Exercise description: Print everything in the records exactly. Leave the pictures out.

Source material:
+++
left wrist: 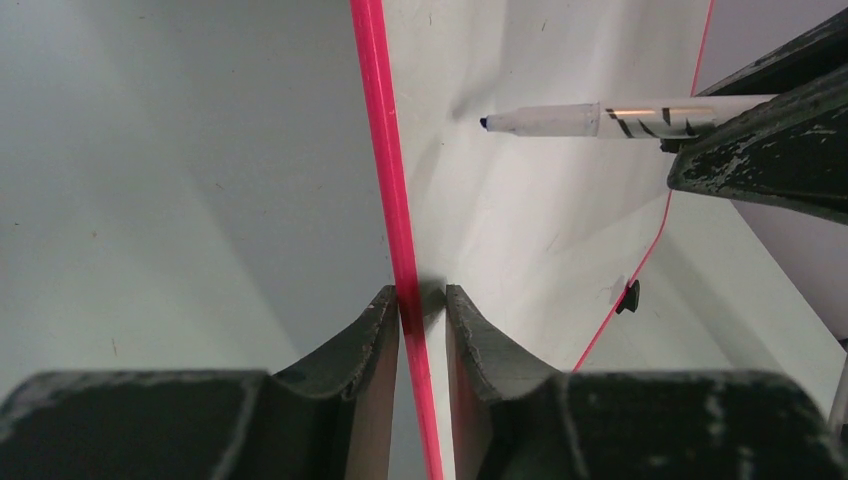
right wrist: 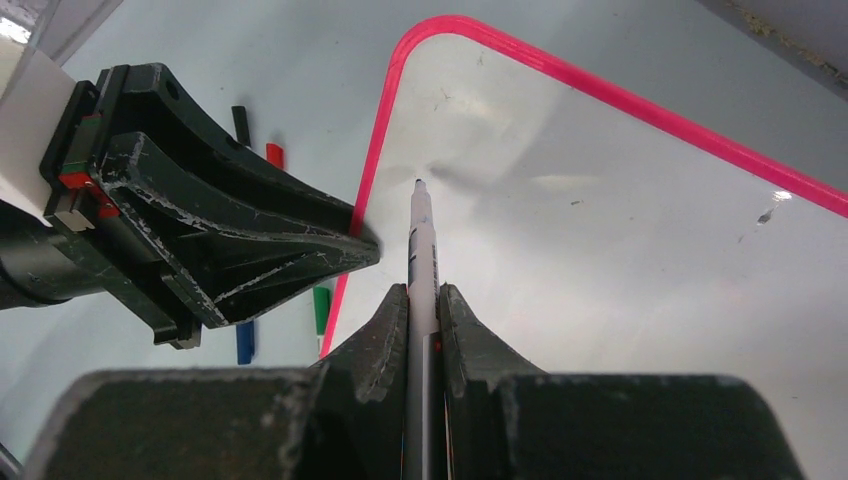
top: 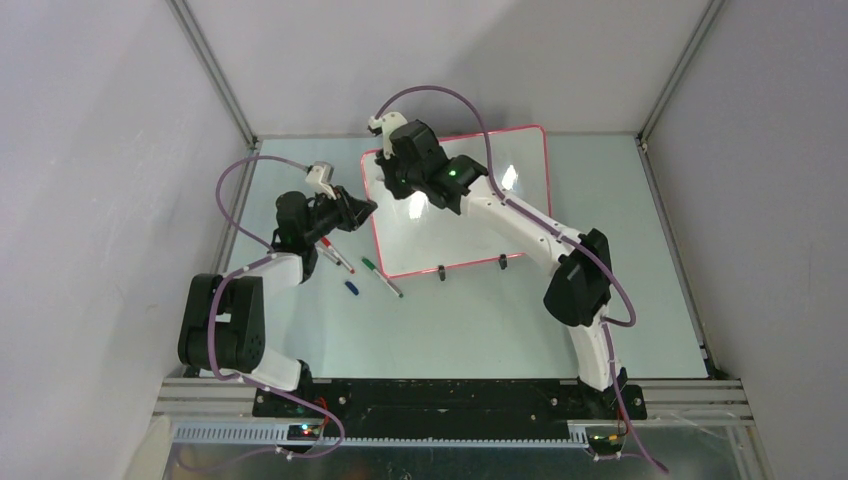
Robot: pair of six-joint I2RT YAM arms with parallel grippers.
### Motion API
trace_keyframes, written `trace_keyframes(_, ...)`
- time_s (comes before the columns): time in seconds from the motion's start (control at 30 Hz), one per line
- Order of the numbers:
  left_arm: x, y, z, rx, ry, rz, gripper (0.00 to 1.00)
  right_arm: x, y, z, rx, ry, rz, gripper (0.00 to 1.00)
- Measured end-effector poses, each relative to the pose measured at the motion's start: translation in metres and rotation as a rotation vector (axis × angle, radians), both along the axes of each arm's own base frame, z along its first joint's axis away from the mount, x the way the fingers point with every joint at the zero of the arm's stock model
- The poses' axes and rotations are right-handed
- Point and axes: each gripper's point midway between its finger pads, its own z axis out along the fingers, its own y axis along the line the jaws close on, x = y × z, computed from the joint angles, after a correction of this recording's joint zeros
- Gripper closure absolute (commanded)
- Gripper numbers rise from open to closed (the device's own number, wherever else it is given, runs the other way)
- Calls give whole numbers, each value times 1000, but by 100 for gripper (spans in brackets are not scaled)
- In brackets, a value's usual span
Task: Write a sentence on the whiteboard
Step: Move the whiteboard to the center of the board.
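Board (top: 470, 215) lies on the worktop (top: 520, 320), far centre, skewed a little. It has a red-pink frame and two black clip feet (top: 441, 272) on the near edge.

Left hand (left wrist: 421, 300): fingers (left wrist: 372, 330) sit astride the board's left edge, one on each side of the frame, closed on it. In the top view the grip sits about midway along that edge.

Right hand (right wrist: 424, 295): closed on a marker (right wrist: 421, 235), barrel clamped between both fingers. The uncapped blue tip (left wrist: 484, 123) points out ahead. The hand is over the board's far-left corner. The tip is close above the glossy surface, just inside the left frame, with a faint shadow next to it. Cannot tell whether the tip touches the surface.

The two hands are near each other but apart.

Worktop, left of the board's near-left corner:
- red pen (top: 335, 252), lying loose
- green pen (top: 382, 278), just beside that corner
- short blue piece (top: 351, 288), between the two pens
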Motion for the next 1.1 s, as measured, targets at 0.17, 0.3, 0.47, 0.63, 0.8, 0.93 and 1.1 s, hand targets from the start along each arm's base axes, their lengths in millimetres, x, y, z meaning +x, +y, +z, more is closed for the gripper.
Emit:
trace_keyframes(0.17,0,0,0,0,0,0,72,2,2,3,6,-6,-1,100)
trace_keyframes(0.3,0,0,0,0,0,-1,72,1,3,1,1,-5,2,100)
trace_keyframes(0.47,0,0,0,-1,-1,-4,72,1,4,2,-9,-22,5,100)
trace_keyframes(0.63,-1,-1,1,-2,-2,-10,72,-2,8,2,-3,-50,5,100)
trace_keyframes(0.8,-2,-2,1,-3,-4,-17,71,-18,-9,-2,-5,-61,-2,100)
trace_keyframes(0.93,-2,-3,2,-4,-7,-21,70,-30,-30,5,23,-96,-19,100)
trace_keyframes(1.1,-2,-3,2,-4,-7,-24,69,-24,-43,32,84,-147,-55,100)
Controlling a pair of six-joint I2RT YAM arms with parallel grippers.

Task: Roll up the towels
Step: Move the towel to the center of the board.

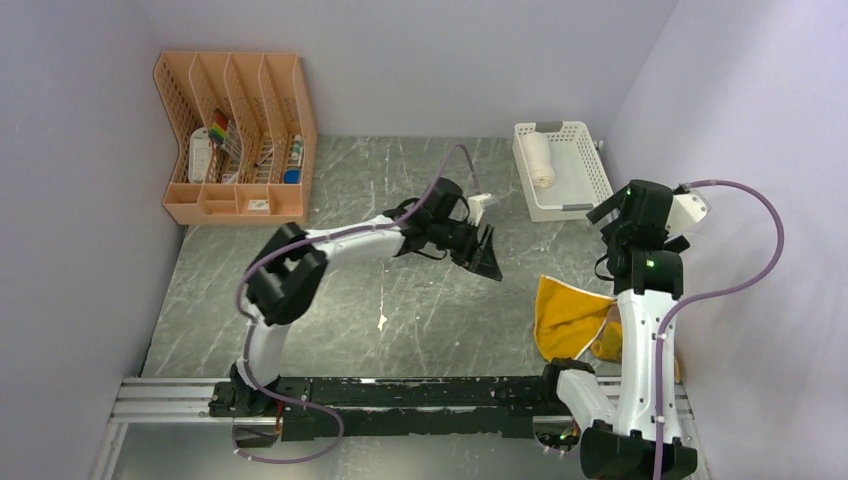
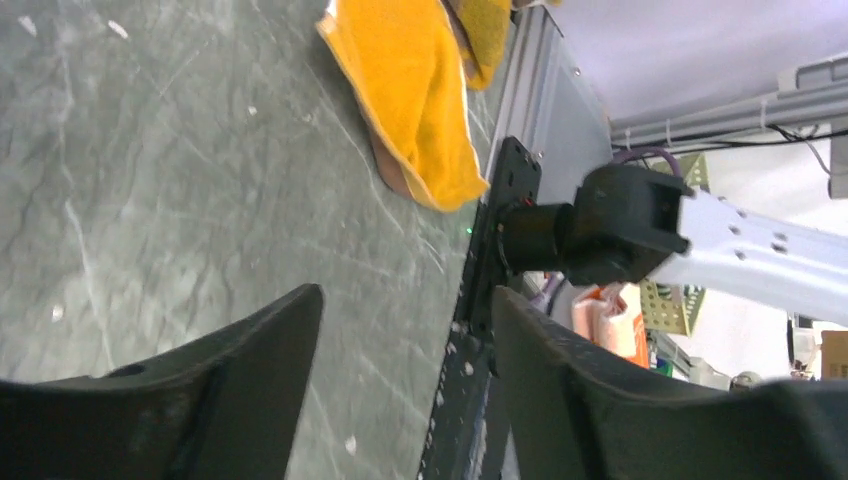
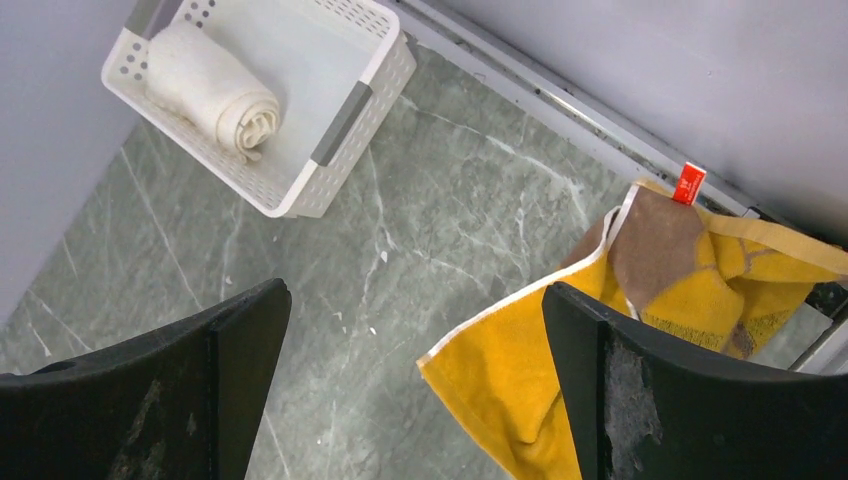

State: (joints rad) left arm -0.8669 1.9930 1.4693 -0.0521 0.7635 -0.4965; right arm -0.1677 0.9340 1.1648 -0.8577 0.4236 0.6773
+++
Completed exercise:
left wrist: 
right wrist: 
top: 
Robot: pair of six-joint I2RT YAM arms with parallel grippers.
### Motion API
trace_keyframes, written `trace_keyframes(_, ...)`
- time_s (comes before the columns): time in seconds from the motion's start (control at 30 Hz), one per line
- Order of the numbers:
  left_arm: x, y, z, rx, ry, rz, gripper (0.00 to 1.00)
  right_arm: x, y, z, rx, ry, rz, gripper (0.00 to 1.00)
- Measured end-effector poses, each relative to the pose measured at the motion's start: translation in metres and rotation as a rotation vector (axis × angle, radians), both along the axes of each arm's own base frame, z along its first joint's axis away from the mount, x the way the fingers point with every joint at the zero of the arm's stock model
- The poses' axes and rotations are right-handed
- Point and axes: each gripper's point midway between its finger pads, its own z axis out along the fingers, its own y axis along the line the jaws close on, x = y × z, computed from the joint angles, after a correction of this recording's joint zeros
- Gripper closure absolute (commanded)
- Gripper numbers rise from open to closed (the device's own number, wherever else it is given, runs the other way)
- Calls give whole numbers, each value times 1000, but by 100 for gripper (spans in brackets are not scaled)
- In brackets, a value's usual span
Task: Write a sentence on the whiteboard
Step: Move the whiteboard to the center of the board.
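Board (top: 470, 215) lies on the worktop (top: 520, 320), far centre, skewed a little. It has a red-pink frame and two black clip feet (top: 441, 272) on the near edge.

Left hand (left wrist: 421, 300): fingers (left wrist: 372, 330) sit astride the board's left edge, one on each side of the frame, closed on it. In the top view the grip sits about midway along that edge.

Right hand (right wrist: 424, 295): closed on a marker (right wrist: 421, 235), barrel clamped between both fingers. The uncapped blue tip (left wrist: 484, 123) points out ahead. The hand is over the board's far-left corner. The tip is close above the glossy surface, just inside the left frame, with a faint shadow next to it. Cannot tell whether the tip touches the surface.

The two hands are near each other but apart.

Worktop, left of the board's near-left corner:
- red pen (top: 335, 252), lying loose
- green pen (top: 382, 278), just beside that corner
- short blue piece (top: 351, 288), between the two pens
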Motion for the next 1.1 s, as measured, targets at 0.17, 0.3, 0.47, 0.63, 0.8, 0.93 and 1.1 s, hand targets from the start along each arm's base axes, their lengths in millimetres, x, y, z meaning +x, +y, +z, more is closed for the gripper.
Emit:
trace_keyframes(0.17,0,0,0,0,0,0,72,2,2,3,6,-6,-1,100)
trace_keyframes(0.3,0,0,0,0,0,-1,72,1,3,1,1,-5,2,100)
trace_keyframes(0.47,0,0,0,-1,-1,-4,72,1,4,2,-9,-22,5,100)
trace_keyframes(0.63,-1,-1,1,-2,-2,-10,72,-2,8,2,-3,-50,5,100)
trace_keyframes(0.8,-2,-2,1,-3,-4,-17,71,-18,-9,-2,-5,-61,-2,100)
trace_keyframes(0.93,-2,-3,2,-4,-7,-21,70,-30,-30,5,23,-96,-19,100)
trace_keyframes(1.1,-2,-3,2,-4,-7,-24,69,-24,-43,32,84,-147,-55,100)
Controlling a pair of six-joint I2RT YAM arms with parallel grippers.

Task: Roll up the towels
Step: Move the towel to the center of the board.


State: (joints rad) left arm -0.8669 1.9930 1.4693 -0.0521 0.7635 -0.4965; right arm -0.1677 0.9340 1.1648 -0.8577 0.4236 0.6773

No more output will be produced for this exercise.